For visualization, simpler tensors already have commonplace visualizations. Scalars are just numbers. $(0,1)$-tensors can be thought of as arrows (vectors). $(1,0)$-tensors can be thought of as planes or level sets (covectors). $(1,1)$-tensors can be thought of as transformations between vectors and covectors.

You can think of higher-rank tensors as objects that will eventually become the lower-rank tensors you are familiar with, when given the right inputs. There are two main ways you can think of tensors:

  1. A machine that fills all its input slots with vectors and covectors and produces a real number.
  2. A machine that partially fills its input slots with vectors and covectors to produce a new lower-rank tensor.

For example, a tensor $T \in V \otimes V^*$ can be thought of as a machine that eats a vector $v \in V$ and a covector $\alpha \in V^*$ to produce a scalar, $T: V \otimes V^* \rightarrow \mathbb{R}$. This is viewing $T$ as a bilinear form.

We can also view $T$ as a linear transformation if we give it a single vector $v\in V$. What remains is a machine $S:V^* \rightarrow \mathbb{R}$ that takes a covector and produces a real number, i.e. a vector.

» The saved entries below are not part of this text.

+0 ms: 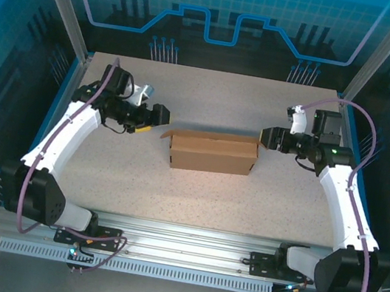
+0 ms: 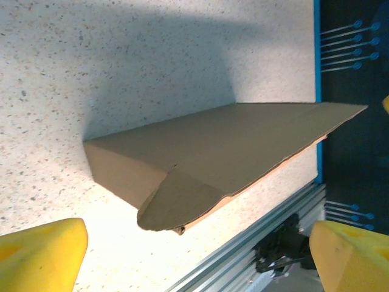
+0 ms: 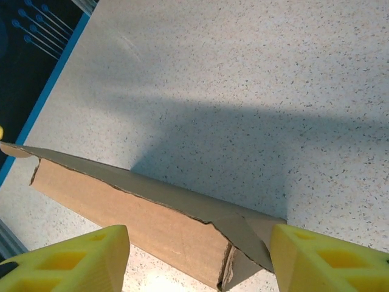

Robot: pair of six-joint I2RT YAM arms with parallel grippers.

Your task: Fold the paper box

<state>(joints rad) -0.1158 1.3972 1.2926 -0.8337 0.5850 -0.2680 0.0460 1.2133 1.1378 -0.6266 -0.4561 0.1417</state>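
The paper box (image 1: 212, 153) lies 9-to-3; my right gripper (image 1: 264, 136), nearer, straddles its 3 o'clock end flap with fingers spread (left gripper (image 1: 157, 115) gapes off 10 o'clock).

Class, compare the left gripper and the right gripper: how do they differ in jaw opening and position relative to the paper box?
The left gripper has wider-set jaws than the right gripper. The left gripper sits short of the paper box; the right gripper straddles its end. Both have yellow fingertips.
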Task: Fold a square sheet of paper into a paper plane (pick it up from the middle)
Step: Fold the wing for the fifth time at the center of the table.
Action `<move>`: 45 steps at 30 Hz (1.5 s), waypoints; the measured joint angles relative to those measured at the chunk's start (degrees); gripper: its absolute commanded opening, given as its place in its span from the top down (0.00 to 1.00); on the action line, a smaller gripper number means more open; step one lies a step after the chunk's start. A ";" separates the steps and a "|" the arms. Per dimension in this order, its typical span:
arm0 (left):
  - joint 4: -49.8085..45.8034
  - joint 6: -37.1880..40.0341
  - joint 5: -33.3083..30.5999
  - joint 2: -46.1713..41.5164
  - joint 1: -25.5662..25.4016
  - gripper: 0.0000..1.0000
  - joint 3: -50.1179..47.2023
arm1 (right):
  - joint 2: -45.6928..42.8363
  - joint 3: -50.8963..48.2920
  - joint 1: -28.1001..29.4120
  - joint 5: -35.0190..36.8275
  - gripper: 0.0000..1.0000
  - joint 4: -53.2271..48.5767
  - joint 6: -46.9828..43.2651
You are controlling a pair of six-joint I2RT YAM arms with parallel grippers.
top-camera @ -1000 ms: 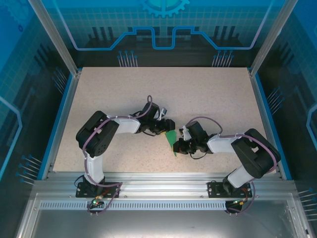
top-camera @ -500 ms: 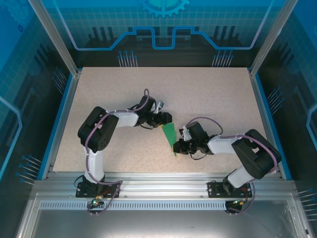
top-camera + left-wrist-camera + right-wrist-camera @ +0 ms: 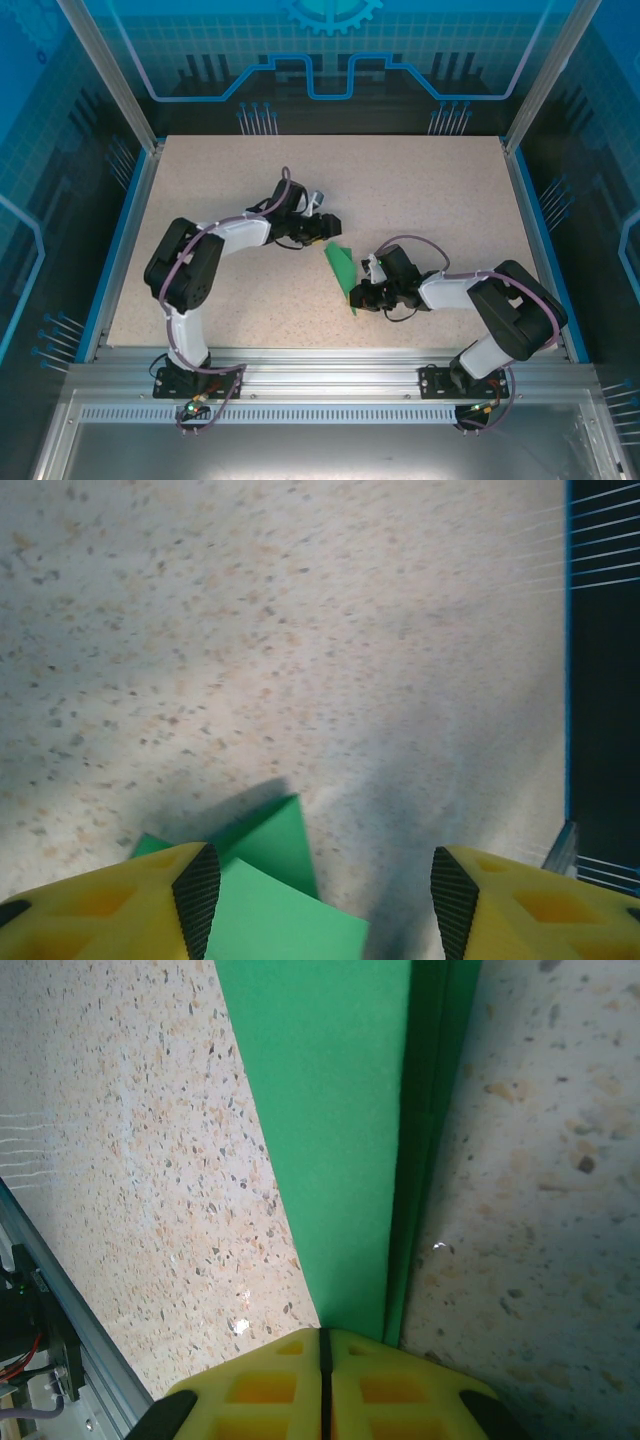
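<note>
Right pincer (image 3: 322, 1375) is pressed together, pinching the near end of the paper plane (image 3: 330, 1140), which runs straight out ahead of its fingertips, flat on the worktop (image 3: 130, 1160). Left pincer (image 3: 325, 895) is spread, gripping nothing. The plane's far tip (image 3: 265, 865) lies low between its fingers, closer to its left one, and I can't tell whether they touch.

The danger, as I read it, is that only one end is clamped. The folded layers could spring apart at the free tip, or the slim dart (image 3: 340, 272) could swing about the right pincer (image 3: 352, 296) if that arm drags. A spread left pincer (image 3: 327, 227) coming down could also crumple the point.

Against a second ago, the left pincer has backed off the tip, leaving more green exposed. The right hasn't budged.
</note>
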 measured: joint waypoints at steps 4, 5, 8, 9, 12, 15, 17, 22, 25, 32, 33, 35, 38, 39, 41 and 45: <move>0.33 -1.14 -0.26 -6.58 -0.52 0.38 -3.10 | 0.22 0.48 0.00 -0.11 0.91 -0.72 0.00; 0.37 -1.44 -0.50 -7.80 -0.83 0.38 -3.82 | 0.26 0.57 0.00 -0.13 0.91 -0.87 0.00; 0.57 -2.60 -1.44 -10.03 -2.75 0.38 -5.75 | 0.37 0.83 0.00 -0.13 0.91 -1.27 0.00; 0.63 -2.91 -1.75 -10.23 -3.45 0.38 -6.23 | 0.37 0.83 0.00 -0.13 0.91 -1.29 0.00; 0.57 -4.39 -2.97 -10.29 -6.36 0.38 -7.98 | 0.44 0.85 0.00 -0.17 0.91 -1.29 0.00; 0.61 -5.90 -3.93 -10.27 -8.85 0.38 -8.94 | 0.48 0.85 0.00 -0.17 0.91 -1.29 -0.02; 1.16 -6.93 -4.33 -10.16 -10.10 0.38 -9.09 | 0.48 0.85 0.00 -0.24 0.91 -1.27 0.00; 3.80 -8.98 -4.76 -8.55 -10.84 0.39 -9.20 | 0.66 0.85 0.00 -0.37 0.91 -1.03 0.00; 4.76 -9.92 -4.94 -6.27 -10.91 0.39 -9.20 | 0.74 0.85 0.00 -0.37 0.91 -0.98 0.00; 6.05 -11.41 -4.96 -0.37 -11.17 0.40 -9.18 | 0.50 0.83 -0.04 -0.39 0.91 -0.87 0.02; 6.10 -11.43 -5.09 0.22 -11.17 0.41 -9.16 | 0.46 0.81 -0.04 -0.39 0.90 -0.87 0.02; 6.25 -11.52 -5.20 0.87 -11.10 0.41 -9.09 | 0.24 0.76 -0.04 -0.37 0.90 -0.87 0.02; 6.23 -11.65 -5.57 0.90 -11.17 0.42 -9.03 | -0.63 0.68 0.02 -0.04 0.88 -1.53 0.00; 6.23 -11.65 -5.60 0.90 -11.17 0.42 -9.03 | -1.14 0.68 0.02 0.15 0.88 -2.19 0.00; 6.23 -11.65 -5.62 0.90 -11.17 0.42 -9.05 | -2.47 0.68 0.02 0.55 0.88 -4.00 0.00; 6.23 -11.65 -5.66 0.90 -11.17 0.42 -9.05 | -4.00 1.68 0.07 1.42 0.87 -6.91 -0.02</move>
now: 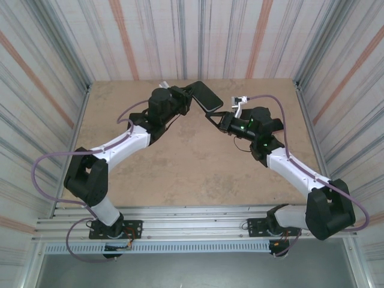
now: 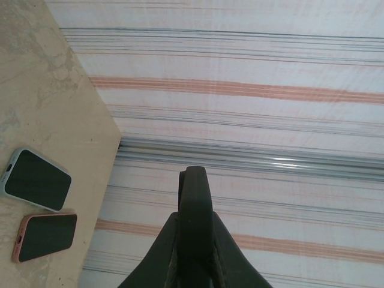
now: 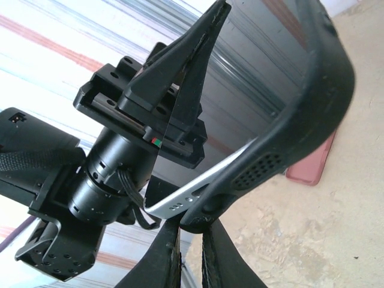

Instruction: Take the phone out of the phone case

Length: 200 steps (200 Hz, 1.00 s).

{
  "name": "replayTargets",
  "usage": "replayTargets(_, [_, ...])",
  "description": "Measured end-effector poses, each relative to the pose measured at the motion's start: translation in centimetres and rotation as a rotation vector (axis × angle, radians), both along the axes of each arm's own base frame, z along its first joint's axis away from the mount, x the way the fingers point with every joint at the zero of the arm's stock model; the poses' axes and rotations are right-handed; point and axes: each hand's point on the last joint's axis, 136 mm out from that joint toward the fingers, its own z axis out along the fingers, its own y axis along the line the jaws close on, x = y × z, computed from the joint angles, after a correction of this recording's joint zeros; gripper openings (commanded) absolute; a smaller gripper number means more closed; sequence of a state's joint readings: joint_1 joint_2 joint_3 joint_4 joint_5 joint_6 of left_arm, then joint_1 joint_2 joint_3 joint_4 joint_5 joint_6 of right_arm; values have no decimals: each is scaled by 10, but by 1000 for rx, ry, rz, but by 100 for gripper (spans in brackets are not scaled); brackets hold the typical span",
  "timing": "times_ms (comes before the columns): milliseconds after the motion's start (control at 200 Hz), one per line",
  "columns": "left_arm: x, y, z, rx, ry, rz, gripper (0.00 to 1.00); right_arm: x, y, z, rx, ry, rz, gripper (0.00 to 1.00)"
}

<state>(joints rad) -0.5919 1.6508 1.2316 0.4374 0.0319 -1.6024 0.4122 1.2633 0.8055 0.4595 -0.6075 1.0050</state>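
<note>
Phone [image 3: 180, 203] partly in case [image 3: 324, 90], above table [image 3: 336, 234]

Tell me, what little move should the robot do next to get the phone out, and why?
Probably the right pincer should pull the black case a little farther away from the phone. That corner of the case is already peeled back, baring the phone's silver edge, and the left pincer is clamped on the phone to steady it.

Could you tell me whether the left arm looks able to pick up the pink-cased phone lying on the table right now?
Probably not yet: the left fingers are shut on the black-cased phone held in the air. The pink-cased phone itself lies uncovered on the table.
</note>
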Motion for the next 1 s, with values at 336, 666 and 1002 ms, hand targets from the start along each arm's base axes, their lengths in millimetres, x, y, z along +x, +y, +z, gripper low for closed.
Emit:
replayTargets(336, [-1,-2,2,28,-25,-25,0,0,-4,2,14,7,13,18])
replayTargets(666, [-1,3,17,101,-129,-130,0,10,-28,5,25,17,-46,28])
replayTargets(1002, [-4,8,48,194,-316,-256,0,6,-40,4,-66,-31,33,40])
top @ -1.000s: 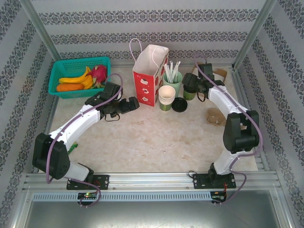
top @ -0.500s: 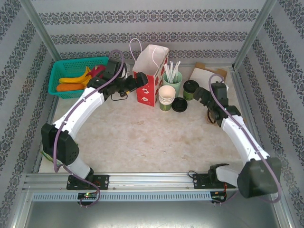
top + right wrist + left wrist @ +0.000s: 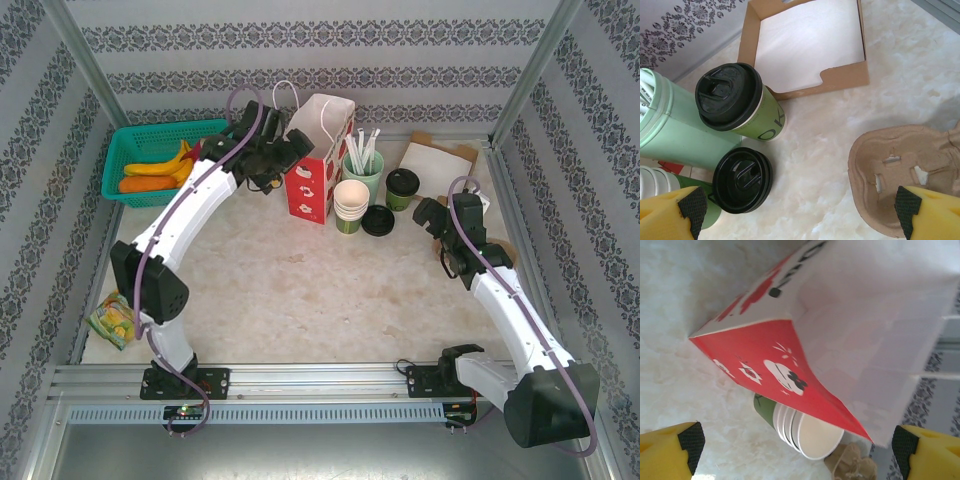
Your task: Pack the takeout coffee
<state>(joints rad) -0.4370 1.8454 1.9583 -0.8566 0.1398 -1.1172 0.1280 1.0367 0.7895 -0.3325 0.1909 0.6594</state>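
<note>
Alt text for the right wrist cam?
A coffee cup with a black lid stands on the table, between a mint-green cup and a cardboard box. A loose black lid lies nearer, a pulp cup carrier to the right; the right gripper has open jaws.

Pale marbled counter (image 3: 320,290), its middle stretch bare. Back left, a teal basket (image 3: 140,148) of fruit sits on it. Along the back row the red-and-white paper bag (image 3: 312,175) stands upright, then a mint-green straw cup (image 3: 365,180) with a stack of paper cups (image 3: 350,205) in front. A loose black lid (image 3: 378,221) lies flat just beside the stack, and the takeout coffee (image 3: 402,187) stands upright near it. Far right, a cardboard napkin tray (image 3: 437,158); nearer, a pulp cup carrier (image 3: 900,160). By the near left edge lies a snack packet (image 3: 113,320).
</note>
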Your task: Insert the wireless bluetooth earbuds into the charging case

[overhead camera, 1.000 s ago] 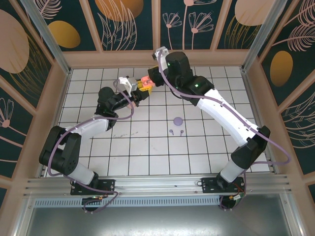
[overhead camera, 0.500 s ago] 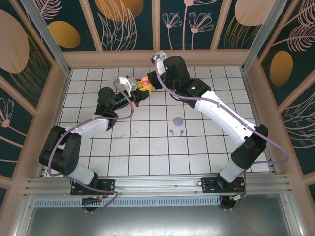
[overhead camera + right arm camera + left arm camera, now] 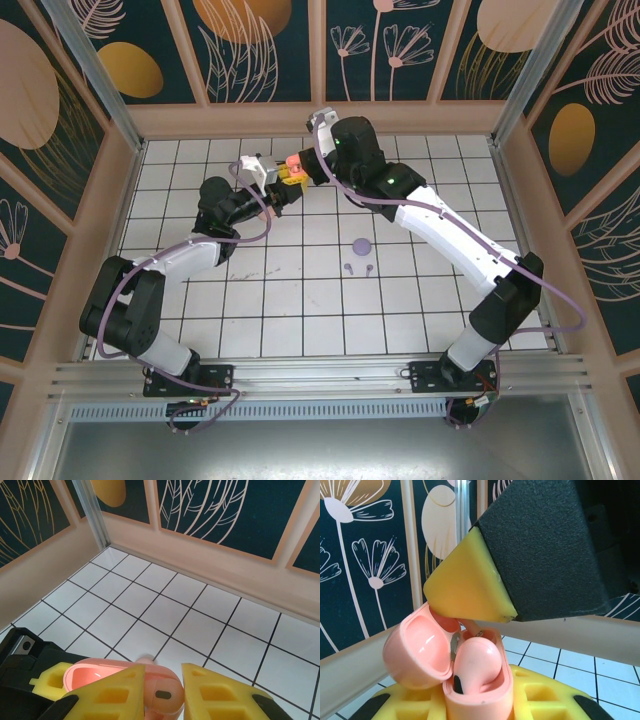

So we can view $T$ as something that takes a vector to produce a new vector $T:V \rightarrow V$.

We could also interpret $T$ as a linear transformation on covectors $T: V^* \rightarrow V^*$ for the same reason.


Generally, feeding a vector to a tensor will produce a tensor with one less covariant index. Likewise, feeding a tensor a covector will produce a tensor with one less contravariant index.

This might seem backwards, but it makes sense because the space a tensor lives in and the space of vectors/covectors it accepts are "flipped". (A tensor $T\in V \otimes V \otimes V \otimes V^* \otimes V^*$ accepts inputs from the space $V^* \times V^* \times V^* \times V \times V$, since vectors and covectors must come in pairs to produce a scalar.)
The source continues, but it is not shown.